Monday, March 25, 2019

MISSION ACCOMPLISHED? (updated)

Mr. Trump’s aides warned him not to react to the findings with a sense of triumphalism, people close to him said.

-- Mark Landler and Maggie Haberman in The New York Times


The outcome is a huge political victory, and Trump will use it to bludgeon the media and Democrats for the next 18 months.

--Mike Allen at Axios
Allen goes on to write, "Much of the country will probably agree with him." Is that true? I think the part of the country that already agrees with him on everything will agree with him. I think people in the middle will agree that he's been exonerated, because Republicans are still better at spin, as they have been for decades.



But will the Americans who aren't right-wing partisans really care? On the campaign trail, even with partisan crowds, Democrats aren't hearing a lot of questions about Mueller and Russia.
At events across early primary states, voters asked about health care and school shootings and immigration. Questioners were far less likely to address the report by the special counsel....
Trump may be experiencing a real victory -- or he may be experiencing a Bush-takes-Baghdad victory, which didn't save George Bush the Elder in 1992 and almost didn't save his son in 2004.

The Democrat who emerges as the presidential nominee in 2020 will have serious ideas about health care, gun violence, climate change, immigration, inequality, and many other issues. Trump's message might still be "NO COLLUSION!" in all caps. That might be his entire agenda -- to wreak vengeance on the people who confronted him about Russia. (That plus the wall.)

If "NO COLLUSION!" is Trump's "MISSION ACCOMPLISHED," maybe it will be enough to get him over the hump in 2020 -- but it's quite possible that he'll seem like someone who's disengaged, and oblivious to the concerns of ordinary Americans, like Poppy Bush in '92. The Democratic nominee -- even if it's an elder like Warren, Biden, or Bernie -- will be the one talking about the future.

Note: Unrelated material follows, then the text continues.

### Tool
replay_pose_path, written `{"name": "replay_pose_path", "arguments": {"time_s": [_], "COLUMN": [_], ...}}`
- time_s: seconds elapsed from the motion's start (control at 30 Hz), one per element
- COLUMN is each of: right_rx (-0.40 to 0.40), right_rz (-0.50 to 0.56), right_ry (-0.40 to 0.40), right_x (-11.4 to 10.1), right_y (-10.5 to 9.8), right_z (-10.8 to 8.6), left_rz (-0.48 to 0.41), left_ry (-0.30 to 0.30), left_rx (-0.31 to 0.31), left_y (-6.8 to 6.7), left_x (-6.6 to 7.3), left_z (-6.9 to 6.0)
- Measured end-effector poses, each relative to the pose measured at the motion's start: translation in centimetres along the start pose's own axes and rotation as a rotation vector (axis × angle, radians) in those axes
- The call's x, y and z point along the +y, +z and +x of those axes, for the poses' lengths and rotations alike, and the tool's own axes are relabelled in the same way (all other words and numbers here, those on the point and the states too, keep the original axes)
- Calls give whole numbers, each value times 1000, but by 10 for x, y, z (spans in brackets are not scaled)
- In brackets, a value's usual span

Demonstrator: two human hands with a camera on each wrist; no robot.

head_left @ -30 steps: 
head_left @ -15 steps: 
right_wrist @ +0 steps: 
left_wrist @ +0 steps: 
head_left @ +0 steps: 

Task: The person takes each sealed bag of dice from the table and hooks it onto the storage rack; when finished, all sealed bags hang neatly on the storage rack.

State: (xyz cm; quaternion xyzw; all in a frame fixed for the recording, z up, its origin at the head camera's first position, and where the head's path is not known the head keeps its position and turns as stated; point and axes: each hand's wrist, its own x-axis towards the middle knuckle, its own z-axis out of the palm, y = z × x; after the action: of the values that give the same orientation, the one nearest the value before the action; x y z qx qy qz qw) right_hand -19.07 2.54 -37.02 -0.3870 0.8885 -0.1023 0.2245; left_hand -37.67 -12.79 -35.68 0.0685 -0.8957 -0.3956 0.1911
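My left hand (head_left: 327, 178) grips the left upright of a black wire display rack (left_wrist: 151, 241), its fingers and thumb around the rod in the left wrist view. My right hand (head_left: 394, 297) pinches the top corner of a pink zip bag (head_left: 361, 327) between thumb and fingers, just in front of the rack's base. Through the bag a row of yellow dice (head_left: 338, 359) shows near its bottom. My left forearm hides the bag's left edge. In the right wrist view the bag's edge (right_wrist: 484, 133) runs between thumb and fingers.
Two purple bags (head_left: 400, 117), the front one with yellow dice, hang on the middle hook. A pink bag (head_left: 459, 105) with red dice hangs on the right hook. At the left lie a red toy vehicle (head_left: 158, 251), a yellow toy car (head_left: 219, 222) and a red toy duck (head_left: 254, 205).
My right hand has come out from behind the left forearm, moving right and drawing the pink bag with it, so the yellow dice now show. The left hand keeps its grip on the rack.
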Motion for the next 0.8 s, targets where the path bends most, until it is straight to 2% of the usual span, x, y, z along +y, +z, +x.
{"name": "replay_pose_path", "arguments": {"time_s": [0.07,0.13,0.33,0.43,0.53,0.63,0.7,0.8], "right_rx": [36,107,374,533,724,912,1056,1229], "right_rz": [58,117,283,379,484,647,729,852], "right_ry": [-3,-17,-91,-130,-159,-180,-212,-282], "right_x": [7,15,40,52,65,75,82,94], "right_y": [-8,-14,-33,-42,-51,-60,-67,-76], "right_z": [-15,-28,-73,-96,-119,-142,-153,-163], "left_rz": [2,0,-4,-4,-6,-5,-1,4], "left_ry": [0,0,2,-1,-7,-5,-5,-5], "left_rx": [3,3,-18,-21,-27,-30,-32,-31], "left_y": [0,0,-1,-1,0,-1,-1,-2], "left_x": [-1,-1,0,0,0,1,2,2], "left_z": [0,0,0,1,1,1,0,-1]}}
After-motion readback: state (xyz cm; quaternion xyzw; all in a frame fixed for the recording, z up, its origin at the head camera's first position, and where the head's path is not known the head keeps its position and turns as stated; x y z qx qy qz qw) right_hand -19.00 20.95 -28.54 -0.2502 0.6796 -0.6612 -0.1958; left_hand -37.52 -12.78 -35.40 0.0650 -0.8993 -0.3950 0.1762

And imagine if Trump takes vindictiveness as far as his sycophants suggests. Imagine if he now decides to order a new investigation of Hillary Clinton, as the New York Post's Michael Goodwin recommends, or of officials in the Obama administration, which is the recommendation of Devin Nunes. I don't think he will, though we can't rule it out. If so, he'll delight people who were already 100% certain to vote for him, while seeming utterly disconnected from the concerns of the rest of us. This could possibly be a moment of hubris from which Trump will have a terrible fall.

****

AND: Right on cue, here's Lindsey Graham preparing to launch an actual witch hunt.
The South Carolina Republican announced Monday he will investigate whether the Justice Department and FBI influenced the 2016 election to stop Trump, arguing it has not been appropriately probed in comparison to the Trump campaign's interactions with Russian officials.

Graham specifically cited the decisions made to surveil the Trump campaign in 2016 and its handling of the uncorroborated Steele Dossier.

“I’m going to get answers to this. If no one else cares, it seems that Republicans do. Because if the shoe were on the other foot, it would be front page news all over the world. The double standard here has been striking and quite frankly disappointing,” Graham said....

Graham's list of grievances ran long during a 30-minute new conference on Monday morning: He complained about anti-Trump bias in federal law enforcement agencies, lack of media interest in the FBI and DOJ’s handling of the election, why Trump wasn’t informed former campaign aide Carter Page was being watched and what role James Comey played in the saga....

The investigation would look into “whether those who believed that the FBI and the Department of Justice were playing politics, that they wanted Clinton to win and Trump to lose, that somebody can satisfy them,” Graham said. “By any reasonable standard, Mr. Mueller thoroughly investigated the Trump campaign. You cannot say that about the other side of the story.”
We're being told that an obsession with Russia and the Mueller probe was very damaging politically for Democrats going into 2020 (even though an obsession with alleged Hillary Clinton scandals wasn't damaging at all to Republicans in 2016). When this is the first of several payback investigations directed at Democrats and law enforcement, will media hand-wringers say it's a terrible strategy for the GOP?

(I hope it is. It will certainly impress and energize the right, but only voters who were going to vote Republican anyway. For everyone else, I hope it will seem low, petty, and vindictive.)